** AVAILABLE DATA follows **
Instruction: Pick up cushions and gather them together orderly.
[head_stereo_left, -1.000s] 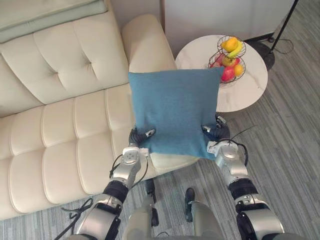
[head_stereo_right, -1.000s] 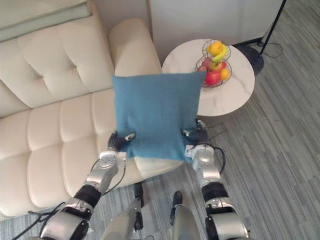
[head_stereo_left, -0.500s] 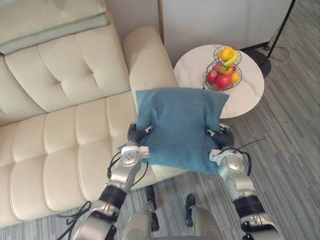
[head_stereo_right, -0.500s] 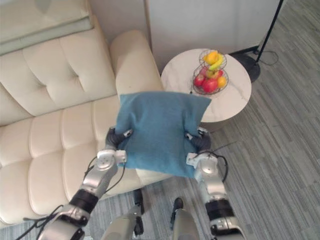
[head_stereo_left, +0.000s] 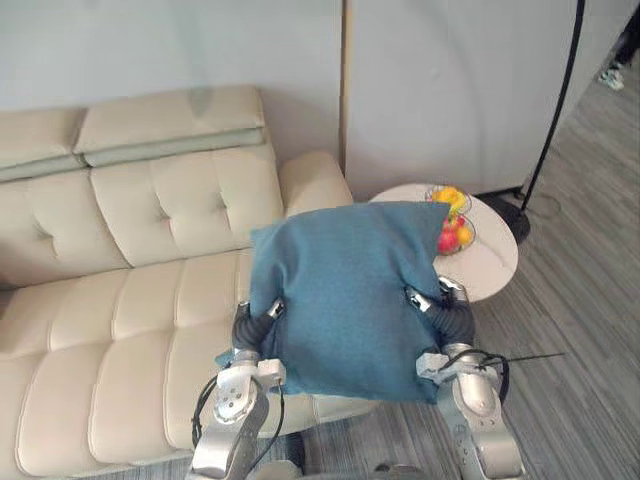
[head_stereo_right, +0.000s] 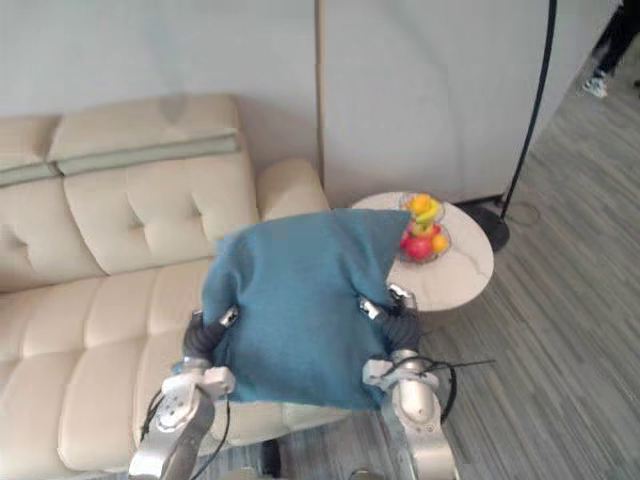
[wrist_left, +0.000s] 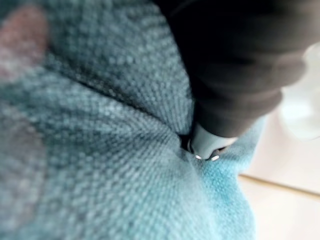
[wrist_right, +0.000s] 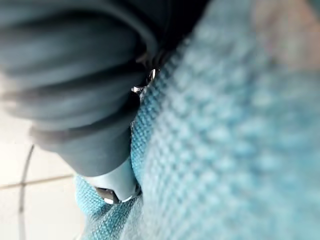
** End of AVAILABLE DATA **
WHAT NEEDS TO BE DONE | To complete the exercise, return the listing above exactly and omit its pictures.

OUTPUT FOR THIS EXERCISE |
Instruction: Pick up cushions and gather them together orderly.
[head_stereo_left, -1.000s] 
[head_stereo_right, -1.000s] 
[head_stereo_left, -0.500s] 
[head_stereo_right, -0.500s] 
[head_stereo_left, +0.000s] 
[head_stereo_right, +0.000s] 
[wrist_left, +0.000s] 
[wrist_right, +0.000s] 

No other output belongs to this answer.